▸ PROMPT
Within the records below, find the line with "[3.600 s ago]" and the line with "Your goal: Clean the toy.", then reproduce exactly those two lines and all lines between them, without any picture.

Dataset excerpts:
********
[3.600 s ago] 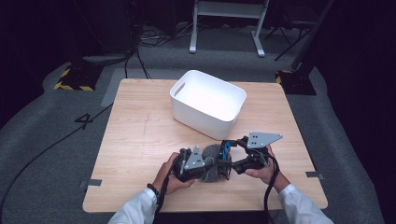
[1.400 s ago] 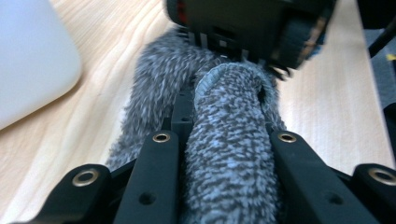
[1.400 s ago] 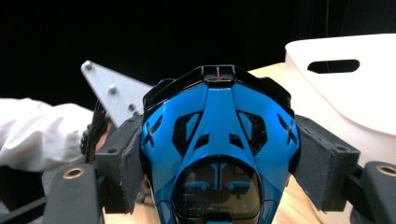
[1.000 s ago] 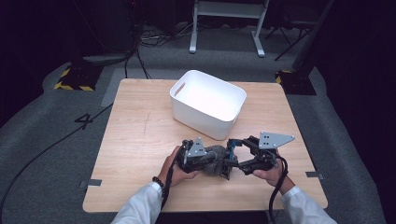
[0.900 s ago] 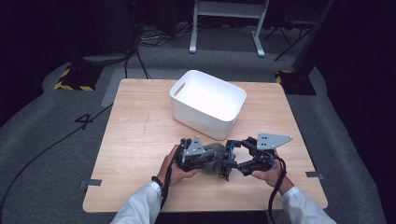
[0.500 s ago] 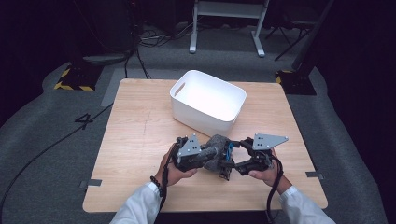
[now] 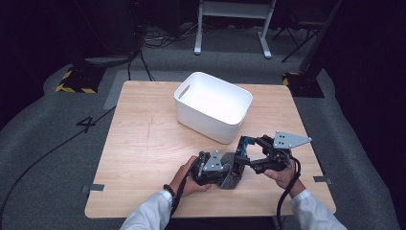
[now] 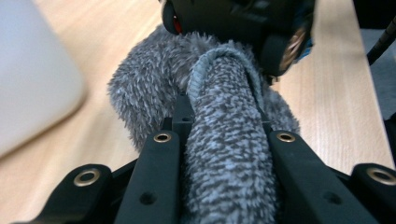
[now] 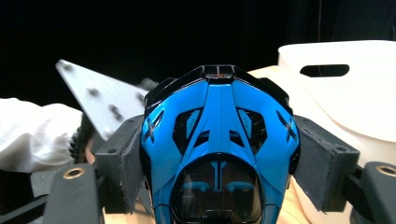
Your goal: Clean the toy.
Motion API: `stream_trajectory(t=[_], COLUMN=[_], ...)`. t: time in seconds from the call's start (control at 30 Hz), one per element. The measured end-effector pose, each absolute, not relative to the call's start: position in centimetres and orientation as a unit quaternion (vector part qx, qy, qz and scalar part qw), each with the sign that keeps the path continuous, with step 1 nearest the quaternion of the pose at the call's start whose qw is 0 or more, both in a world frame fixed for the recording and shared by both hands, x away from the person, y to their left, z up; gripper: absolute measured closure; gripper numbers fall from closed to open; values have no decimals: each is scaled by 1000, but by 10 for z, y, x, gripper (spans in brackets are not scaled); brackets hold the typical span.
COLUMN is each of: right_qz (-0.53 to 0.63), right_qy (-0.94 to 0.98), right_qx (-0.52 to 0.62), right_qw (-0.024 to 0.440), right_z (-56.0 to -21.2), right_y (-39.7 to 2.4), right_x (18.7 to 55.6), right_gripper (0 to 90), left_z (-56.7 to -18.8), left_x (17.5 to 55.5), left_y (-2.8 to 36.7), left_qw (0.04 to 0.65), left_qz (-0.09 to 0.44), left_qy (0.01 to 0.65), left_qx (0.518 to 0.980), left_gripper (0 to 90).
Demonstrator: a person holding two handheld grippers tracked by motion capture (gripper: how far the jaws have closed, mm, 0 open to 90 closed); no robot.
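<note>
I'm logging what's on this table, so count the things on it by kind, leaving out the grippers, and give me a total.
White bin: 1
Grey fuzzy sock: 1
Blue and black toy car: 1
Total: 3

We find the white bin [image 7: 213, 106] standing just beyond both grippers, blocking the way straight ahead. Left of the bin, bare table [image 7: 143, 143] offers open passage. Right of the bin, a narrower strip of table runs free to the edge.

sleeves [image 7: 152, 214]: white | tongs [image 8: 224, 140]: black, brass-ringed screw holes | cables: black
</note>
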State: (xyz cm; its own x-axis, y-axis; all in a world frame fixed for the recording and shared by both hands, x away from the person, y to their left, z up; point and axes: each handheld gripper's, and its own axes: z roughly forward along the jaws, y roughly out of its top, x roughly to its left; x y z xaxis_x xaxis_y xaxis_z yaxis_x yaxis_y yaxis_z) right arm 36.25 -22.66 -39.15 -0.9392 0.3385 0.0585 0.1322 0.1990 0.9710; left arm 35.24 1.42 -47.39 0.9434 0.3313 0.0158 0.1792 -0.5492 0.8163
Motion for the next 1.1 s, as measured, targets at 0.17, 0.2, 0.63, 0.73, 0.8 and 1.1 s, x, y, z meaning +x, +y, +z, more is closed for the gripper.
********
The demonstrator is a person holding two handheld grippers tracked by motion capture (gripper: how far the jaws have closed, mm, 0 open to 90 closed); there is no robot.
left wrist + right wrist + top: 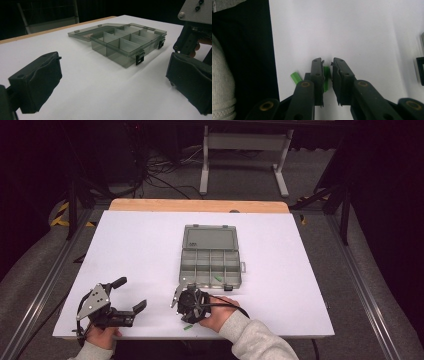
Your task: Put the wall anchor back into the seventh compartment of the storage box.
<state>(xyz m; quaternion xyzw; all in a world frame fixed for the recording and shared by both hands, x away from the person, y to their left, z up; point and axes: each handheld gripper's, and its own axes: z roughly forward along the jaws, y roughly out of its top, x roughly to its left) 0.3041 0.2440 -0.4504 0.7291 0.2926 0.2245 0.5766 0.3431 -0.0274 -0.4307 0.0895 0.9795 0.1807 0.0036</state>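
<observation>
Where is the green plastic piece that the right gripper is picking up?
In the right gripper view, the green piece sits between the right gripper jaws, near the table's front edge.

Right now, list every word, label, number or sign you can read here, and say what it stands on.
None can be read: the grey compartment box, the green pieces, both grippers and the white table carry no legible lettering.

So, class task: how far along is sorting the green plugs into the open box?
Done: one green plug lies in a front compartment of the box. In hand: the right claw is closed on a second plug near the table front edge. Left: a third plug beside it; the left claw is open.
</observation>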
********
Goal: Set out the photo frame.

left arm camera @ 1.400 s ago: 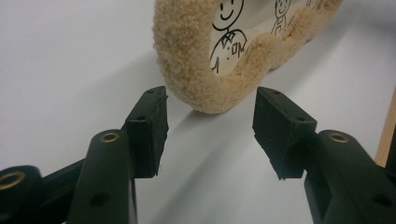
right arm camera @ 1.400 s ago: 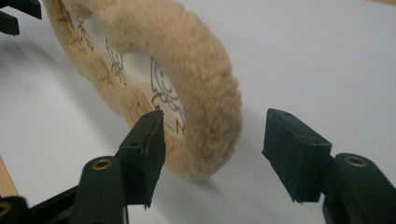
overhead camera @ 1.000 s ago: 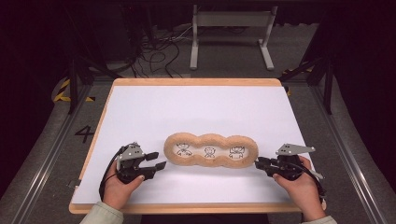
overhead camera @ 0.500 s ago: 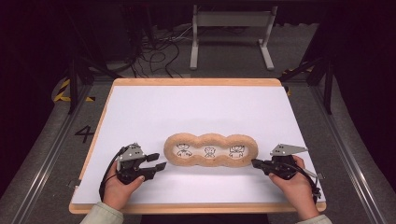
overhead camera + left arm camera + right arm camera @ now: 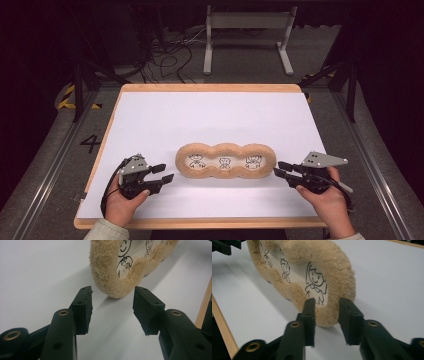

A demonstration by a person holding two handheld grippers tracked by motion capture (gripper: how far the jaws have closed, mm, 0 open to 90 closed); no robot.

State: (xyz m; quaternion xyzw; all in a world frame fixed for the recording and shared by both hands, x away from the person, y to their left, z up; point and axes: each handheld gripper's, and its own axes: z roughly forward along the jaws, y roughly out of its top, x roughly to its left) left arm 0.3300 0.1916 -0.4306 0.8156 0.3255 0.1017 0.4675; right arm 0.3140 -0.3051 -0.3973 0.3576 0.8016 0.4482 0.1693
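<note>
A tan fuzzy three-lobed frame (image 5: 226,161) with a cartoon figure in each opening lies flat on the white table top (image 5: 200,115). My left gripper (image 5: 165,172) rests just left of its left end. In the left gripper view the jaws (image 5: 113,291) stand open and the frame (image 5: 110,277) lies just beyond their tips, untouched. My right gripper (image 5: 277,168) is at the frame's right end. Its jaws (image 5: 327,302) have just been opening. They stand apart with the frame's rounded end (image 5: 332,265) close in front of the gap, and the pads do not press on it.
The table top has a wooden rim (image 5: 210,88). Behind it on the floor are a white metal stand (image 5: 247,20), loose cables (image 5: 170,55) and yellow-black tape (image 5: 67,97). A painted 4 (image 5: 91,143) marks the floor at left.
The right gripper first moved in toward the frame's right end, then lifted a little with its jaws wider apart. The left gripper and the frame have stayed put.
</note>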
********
▸ SOLUTION TO THIS PROBLEM
[3.600 s ago] 
[1.400 s ago] 
[1.400 s ago] 
[1.000 s ago] 
[0.900 s ago] 
[0.500 s ago] 
[now] 
[now] 
[now] 
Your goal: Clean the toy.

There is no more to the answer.